Fortinet FortiSIEM Command Injection Vulnerability

Severity Level: Critical

Date: 18/08/2025

Ref: CERT/NCSOC/0236

Components Affected

• FortiSIEM 5.4 – All versions
• FortiSIEM 6.1 – 6.6 – All versions
• FortiSIEM 6.7 – 6.7.0 through 6.7.9
• FortiSIEM 7.0 – 7.0.0 through 7.0.3
• FortiSIEM 7.1 – 7.1.0 through 7.1.7
• FortiSIEM 7.2 – 7.2.0 through 7.2.x
• FortiSIEM 7.3 – 7.3.0 through 7.3.1

Overview

A critical pre-authentication command injection vulnerability (CVE-2025-25256) was identified in Fortinet FortiSIEM products. This flaw allows unauthenticated attackers to remotely execute arbitrary commands by sending crafted CLI requests, without any user interaction.
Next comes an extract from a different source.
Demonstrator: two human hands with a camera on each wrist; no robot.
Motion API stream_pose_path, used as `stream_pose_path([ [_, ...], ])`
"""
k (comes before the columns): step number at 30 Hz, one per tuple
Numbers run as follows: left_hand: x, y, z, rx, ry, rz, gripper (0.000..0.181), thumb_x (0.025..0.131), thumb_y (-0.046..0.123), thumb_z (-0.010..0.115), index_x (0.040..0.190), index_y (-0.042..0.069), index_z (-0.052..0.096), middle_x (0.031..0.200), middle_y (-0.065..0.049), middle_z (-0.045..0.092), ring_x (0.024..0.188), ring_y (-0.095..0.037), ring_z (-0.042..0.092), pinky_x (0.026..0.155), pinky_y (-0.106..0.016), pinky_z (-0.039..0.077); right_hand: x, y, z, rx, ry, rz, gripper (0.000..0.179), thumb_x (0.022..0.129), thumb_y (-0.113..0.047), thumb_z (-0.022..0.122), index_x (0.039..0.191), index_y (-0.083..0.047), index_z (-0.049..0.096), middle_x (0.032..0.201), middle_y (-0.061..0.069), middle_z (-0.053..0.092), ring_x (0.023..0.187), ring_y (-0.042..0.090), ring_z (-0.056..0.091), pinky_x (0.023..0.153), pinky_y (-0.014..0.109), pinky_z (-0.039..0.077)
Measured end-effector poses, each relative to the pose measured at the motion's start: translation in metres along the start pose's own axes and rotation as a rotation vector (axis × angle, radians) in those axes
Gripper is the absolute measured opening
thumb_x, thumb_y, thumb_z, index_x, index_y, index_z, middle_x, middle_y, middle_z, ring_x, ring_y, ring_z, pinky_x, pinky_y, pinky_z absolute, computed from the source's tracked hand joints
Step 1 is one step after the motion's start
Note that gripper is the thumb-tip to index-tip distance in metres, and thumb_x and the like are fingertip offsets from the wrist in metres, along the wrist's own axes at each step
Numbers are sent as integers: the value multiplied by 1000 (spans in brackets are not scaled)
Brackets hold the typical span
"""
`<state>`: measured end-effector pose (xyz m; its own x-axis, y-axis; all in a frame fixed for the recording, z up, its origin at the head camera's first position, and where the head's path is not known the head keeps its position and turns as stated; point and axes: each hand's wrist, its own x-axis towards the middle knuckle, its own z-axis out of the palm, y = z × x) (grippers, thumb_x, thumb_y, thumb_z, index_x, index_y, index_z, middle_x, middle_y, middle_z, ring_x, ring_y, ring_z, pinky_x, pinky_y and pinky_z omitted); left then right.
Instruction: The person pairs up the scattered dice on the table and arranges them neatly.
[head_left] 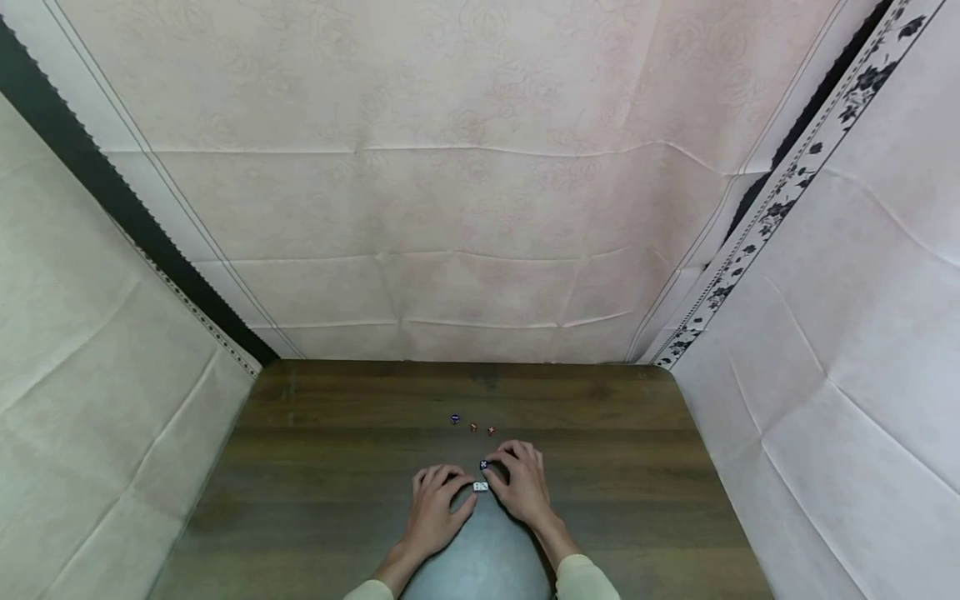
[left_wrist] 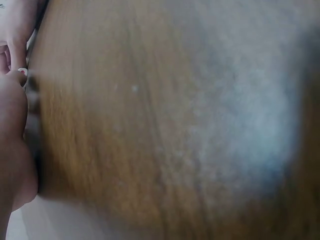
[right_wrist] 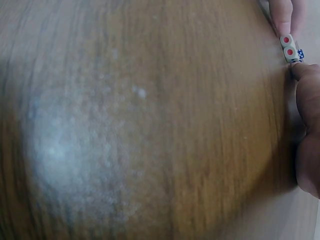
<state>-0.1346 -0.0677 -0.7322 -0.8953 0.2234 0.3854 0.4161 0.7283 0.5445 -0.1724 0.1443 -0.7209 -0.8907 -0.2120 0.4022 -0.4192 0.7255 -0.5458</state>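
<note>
Two white dice (head_left: 480, 487) sit side by side on the table between the hands. At their left end, the left hand (head_left: 438, 510) holds the nearer die between thumb and index finger. A dark blue die (head_left: 483, 464) is just behind the white pair, pinched at the thumb and index fingertips of the right hand (head_left: 523, 485). In the right wrist view, the white dice (right_wrist: 289, 52) show red single pips, with the blue die (right_wrist: 300, 53) beside them. Only part of a white die (left_wrist: 22, 71) shows past the thumb in the left wrist view.
Farther back on the wooden table (head_left: 337, 450) lie another blue die (head_left: 455, 419), a red die (head_left: 473, 427) and a second red die (head_left: 491, 430). Pale cloth (head_left: 450, 208) hangs behind the table and along both sides.
</note>
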Motion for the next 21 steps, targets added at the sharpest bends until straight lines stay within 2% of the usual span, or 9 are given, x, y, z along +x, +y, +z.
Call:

The issue exists in the phMonitor service on TCP port 7900.

Impact

• Remote Code Execution (RCE): Attackers can execute arbitrary commands without authentication.
• Full System Compromise: Successful exploitation could give attackers full control over the system.
• Stealthy Exploitation: Attacks may lack clear indicators, complicating detection and response.

Solution / Workarounds

Patch Immediately: Upgrade to the following fixed versions:

• FortiSIEM 6.7 → 6.7.10 or above
• FortiSIEM 7.0 → 7.0.4 or above
• FortiSIEM 7.1 → 7.1.8 or above
• FortiSIEM 7.2 → 7.2.6 or above
• FortiSIEM 7.3 → 7.3.2 or above
• FortiSIEM 5.4, 6.1–6.6 → Migrate to supported releases

Temporary Mitigations (if patching not possible):

• Restrict access to TCP port 7900 to trusted internal hosts.
• Monitor for unusual system activity (though clear IoCs are currently lacking).

References

• WatchTowr Labs
• EU CERT
• Canadian Centre for Cyber Security
• Fortinet PSIRT

Disclaimer

The information provided herein is on an "as is" basis, without warranty of any kind.